**What you have to do:** Your answer should be only the lines below from the one with "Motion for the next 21" to the one with "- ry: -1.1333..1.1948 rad", repeated exactly, ends included.

**Data to examine:**

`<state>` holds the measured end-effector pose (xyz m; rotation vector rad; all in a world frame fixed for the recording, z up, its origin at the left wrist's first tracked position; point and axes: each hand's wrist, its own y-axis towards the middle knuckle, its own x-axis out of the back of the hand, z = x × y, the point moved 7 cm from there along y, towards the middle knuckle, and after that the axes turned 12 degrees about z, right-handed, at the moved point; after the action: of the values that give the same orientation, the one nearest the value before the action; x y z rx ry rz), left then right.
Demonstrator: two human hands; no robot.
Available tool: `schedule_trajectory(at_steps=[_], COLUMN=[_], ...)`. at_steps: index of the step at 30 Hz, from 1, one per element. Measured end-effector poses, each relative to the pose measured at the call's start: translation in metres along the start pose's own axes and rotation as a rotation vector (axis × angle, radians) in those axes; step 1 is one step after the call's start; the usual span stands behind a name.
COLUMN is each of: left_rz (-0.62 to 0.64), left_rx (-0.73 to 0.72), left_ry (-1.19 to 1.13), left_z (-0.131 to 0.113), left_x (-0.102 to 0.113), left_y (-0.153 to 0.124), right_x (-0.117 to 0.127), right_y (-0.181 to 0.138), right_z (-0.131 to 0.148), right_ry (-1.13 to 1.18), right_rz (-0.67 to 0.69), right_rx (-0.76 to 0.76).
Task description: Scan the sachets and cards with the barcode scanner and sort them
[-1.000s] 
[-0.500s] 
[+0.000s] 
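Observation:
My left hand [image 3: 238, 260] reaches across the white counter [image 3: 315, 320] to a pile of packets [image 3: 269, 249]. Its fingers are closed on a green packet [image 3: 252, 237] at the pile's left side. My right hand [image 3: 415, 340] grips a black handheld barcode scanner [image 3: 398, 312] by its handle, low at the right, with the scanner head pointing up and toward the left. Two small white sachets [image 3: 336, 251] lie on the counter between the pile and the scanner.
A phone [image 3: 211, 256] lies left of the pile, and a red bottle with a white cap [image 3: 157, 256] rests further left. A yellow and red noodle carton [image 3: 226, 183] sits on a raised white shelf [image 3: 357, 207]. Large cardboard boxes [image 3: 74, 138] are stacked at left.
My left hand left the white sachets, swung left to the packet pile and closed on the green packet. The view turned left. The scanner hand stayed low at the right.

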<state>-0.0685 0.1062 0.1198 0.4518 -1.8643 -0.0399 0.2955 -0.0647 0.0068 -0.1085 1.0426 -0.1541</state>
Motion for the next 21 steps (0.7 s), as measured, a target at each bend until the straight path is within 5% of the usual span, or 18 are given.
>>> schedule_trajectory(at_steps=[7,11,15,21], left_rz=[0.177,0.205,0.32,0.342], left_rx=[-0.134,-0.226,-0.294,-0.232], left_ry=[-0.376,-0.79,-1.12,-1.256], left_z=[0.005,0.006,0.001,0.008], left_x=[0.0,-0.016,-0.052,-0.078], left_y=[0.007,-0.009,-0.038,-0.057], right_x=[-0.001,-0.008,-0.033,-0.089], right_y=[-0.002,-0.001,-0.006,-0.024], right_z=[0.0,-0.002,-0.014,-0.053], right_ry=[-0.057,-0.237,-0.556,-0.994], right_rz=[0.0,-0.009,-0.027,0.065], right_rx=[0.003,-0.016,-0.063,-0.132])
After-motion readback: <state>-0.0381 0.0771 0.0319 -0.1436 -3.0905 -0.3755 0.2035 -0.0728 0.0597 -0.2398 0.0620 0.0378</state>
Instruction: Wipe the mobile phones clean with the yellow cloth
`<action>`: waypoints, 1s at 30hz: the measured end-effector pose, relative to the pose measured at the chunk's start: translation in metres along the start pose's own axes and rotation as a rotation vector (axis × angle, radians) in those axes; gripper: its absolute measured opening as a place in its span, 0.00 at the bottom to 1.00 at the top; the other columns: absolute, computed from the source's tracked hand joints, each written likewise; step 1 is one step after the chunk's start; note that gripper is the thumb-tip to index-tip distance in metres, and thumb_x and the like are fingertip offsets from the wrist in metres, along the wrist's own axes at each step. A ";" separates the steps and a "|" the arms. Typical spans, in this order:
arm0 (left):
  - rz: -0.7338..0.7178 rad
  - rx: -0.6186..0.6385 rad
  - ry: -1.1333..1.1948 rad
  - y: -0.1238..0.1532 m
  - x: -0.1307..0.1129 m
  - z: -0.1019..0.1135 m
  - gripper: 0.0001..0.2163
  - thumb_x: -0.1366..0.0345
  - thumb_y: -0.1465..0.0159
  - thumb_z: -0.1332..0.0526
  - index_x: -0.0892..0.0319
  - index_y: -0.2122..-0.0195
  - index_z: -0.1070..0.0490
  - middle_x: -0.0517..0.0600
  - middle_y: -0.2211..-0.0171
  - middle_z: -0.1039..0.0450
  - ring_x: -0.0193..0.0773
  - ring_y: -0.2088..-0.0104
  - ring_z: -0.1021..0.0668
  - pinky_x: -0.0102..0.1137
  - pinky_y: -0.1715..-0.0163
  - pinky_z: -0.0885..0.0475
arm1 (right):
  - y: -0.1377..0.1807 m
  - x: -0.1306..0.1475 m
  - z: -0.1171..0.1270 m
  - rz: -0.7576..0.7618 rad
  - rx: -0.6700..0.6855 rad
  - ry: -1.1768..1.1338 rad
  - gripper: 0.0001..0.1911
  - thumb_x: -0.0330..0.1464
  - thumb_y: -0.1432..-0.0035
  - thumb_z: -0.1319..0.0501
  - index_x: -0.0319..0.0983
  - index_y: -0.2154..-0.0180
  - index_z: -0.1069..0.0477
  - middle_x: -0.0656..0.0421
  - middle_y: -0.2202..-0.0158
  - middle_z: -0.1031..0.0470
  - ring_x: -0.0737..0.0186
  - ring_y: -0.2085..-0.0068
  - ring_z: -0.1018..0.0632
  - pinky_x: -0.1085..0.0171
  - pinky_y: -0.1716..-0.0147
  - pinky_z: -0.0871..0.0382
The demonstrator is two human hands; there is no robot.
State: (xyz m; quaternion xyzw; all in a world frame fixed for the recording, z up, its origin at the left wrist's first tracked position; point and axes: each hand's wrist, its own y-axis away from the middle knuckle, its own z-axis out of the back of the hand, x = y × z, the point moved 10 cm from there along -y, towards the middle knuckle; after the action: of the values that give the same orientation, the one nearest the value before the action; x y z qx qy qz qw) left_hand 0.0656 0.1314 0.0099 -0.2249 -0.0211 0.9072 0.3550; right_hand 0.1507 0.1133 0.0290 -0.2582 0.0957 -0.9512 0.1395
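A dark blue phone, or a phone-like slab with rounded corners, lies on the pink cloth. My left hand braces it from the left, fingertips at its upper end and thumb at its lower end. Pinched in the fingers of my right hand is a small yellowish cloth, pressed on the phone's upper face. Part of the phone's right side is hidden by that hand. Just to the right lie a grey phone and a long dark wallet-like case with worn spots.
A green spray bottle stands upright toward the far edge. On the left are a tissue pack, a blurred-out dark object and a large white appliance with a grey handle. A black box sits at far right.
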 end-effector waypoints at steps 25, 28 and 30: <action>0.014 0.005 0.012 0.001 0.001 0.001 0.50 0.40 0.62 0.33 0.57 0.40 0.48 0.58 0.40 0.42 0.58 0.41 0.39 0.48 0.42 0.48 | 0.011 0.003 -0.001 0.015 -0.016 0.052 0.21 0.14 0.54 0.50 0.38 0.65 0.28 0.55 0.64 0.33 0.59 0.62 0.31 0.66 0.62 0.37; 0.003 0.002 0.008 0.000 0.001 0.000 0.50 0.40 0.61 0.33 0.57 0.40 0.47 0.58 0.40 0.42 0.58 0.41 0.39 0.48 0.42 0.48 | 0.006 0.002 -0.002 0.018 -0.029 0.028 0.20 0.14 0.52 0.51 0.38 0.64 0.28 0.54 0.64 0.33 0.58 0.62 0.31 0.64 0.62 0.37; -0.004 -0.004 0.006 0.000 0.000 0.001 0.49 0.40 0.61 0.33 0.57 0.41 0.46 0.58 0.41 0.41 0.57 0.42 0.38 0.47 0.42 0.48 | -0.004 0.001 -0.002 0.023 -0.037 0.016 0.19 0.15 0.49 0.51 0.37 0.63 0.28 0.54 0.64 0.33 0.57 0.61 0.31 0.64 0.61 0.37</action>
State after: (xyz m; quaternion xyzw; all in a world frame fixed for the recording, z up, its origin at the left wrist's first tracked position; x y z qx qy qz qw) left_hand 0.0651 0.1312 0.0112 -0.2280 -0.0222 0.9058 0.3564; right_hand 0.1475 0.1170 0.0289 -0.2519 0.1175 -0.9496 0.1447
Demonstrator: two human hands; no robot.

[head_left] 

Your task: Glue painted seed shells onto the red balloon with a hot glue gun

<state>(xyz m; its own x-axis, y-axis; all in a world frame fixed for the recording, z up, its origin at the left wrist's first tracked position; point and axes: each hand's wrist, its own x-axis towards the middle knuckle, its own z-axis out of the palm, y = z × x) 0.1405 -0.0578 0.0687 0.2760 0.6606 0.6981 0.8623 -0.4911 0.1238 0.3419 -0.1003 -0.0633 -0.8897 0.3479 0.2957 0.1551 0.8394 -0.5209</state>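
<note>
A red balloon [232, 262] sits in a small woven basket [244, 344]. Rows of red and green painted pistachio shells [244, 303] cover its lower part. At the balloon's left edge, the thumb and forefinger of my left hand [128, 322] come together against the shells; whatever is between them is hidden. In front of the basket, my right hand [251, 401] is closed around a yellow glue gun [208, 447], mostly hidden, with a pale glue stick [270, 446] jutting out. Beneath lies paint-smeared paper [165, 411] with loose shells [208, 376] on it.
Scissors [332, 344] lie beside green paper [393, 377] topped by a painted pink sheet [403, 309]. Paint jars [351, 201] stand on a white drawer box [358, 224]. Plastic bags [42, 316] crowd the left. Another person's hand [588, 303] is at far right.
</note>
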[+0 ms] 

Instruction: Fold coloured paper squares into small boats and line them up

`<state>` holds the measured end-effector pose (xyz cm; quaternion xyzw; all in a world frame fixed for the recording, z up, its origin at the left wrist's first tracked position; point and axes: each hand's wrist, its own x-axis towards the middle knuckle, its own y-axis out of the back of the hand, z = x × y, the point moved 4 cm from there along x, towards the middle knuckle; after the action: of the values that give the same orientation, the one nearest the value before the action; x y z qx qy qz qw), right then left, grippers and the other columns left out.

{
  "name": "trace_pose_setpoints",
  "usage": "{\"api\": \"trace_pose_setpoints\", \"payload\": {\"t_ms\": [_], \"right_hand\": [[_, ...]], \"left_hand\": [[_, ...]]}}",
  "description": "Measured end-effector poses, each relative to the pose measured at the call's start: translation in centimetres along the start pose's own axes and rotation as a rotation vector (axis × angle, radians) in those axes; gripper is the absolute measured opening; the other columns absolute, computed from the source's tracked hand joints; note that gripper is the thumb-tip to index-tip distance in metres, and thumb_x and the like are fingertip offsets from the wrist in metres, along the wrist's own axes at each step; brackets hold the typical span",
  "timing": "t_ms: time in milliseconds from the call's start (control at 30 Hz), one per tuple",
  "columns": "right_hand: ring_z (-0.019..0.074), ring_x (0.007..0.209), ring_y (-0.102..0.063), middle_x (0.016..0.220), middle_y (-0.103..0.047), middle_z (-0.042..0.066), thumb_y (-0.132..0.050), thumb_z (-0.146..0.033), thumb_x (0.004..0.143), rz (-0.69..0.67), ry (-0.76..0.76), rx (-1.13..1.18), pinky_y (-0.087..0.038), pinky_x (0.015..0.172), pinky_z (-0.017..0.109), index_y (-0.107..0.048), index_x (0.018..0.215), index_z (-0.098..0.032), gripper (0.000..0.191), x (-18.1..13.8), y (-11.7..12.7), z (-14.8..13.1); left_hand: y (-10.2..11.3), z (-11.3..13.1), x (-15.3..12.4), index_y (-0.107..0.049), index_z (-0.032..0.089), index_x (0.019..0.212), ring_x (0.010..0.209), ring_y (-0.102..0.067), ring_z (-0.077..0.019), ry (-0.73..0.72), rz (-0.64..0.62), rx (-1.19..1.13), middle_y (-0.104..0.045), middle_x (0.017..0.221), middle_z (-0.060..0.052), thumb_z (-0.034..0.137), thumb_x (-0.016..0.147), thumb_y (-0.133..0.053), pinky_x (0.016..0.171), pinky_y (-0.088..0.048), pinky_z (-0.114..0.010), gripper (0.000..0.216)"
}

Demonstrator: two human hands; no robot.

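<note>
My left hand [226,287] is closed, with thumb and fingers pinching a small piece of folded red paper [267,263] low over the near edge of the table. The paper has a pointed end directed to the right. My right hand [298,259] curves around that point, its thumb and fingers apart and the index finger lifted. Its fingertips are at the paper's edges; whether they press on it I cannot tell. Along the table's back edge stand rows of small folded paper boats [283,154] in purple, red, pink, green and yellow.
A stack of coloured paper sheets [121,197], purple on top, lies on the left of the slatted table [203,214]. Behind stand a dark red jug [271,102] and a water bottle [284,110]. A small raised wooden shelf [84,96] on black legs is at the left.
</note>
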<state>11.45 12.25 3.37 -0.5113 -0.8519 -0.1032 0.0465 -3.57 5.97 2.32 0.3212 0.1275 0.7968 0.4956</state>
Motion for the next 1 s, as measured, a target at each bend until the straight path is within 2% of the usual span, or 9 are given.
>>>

**Answer for the task:**
Motion for the next 21 steps (0.7 s), as measured, a target at each bend until the straight path is within 5% of the usual span, or 18 are given.
>>> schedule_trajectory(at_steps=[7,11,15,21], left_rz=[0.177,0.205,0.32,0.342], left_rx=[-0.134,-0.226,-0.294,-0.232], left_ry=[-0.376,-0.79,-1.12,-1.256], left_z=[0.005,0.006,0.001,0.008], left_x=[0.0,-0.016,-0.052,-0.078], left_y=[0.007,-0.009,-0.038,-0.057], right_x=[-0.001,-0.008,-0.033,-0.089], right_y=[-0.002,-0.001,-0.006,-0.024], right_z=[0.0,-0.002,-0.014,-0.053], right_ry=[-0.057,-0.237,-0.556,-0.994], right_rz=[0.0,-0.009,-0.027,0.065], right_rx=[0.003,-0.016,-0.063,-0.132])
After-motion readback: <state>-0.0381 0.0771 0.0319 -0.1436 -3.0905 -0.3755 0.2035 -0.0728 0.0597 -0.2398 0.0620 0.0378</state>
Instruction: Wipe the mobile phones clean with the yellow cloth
`<action>`: waypoints, 1s at 30hz: the measured end-effector pose, relative to the pose measured at the chunk's start: translation in metres along the start pose's own axes and rotation as a rotation vector (axis × angle, radians) in those axes; gripper: its absolute measured opening as a place in its span, 0.00 at the bottom to 1.00 at the top; the other columns: absolute, computed from the source's tracked hand joints, each written likewise; step 1 is one step after the chunk's start; note that gripper is the thumb-tip to index-tip distance in metres, and thumb_x and the like are fingertip offsets from the wrist in metres, along the wrist's own axes at each step. A ";" separates the steps and a "|" the arms. Typical spans, in this order:
arm0 (left):
  - rz: -0.7338..0.7178 rad
  - rx: -0.6186..0.6385 rad
  - ry: -1.1333..1.1948 rad

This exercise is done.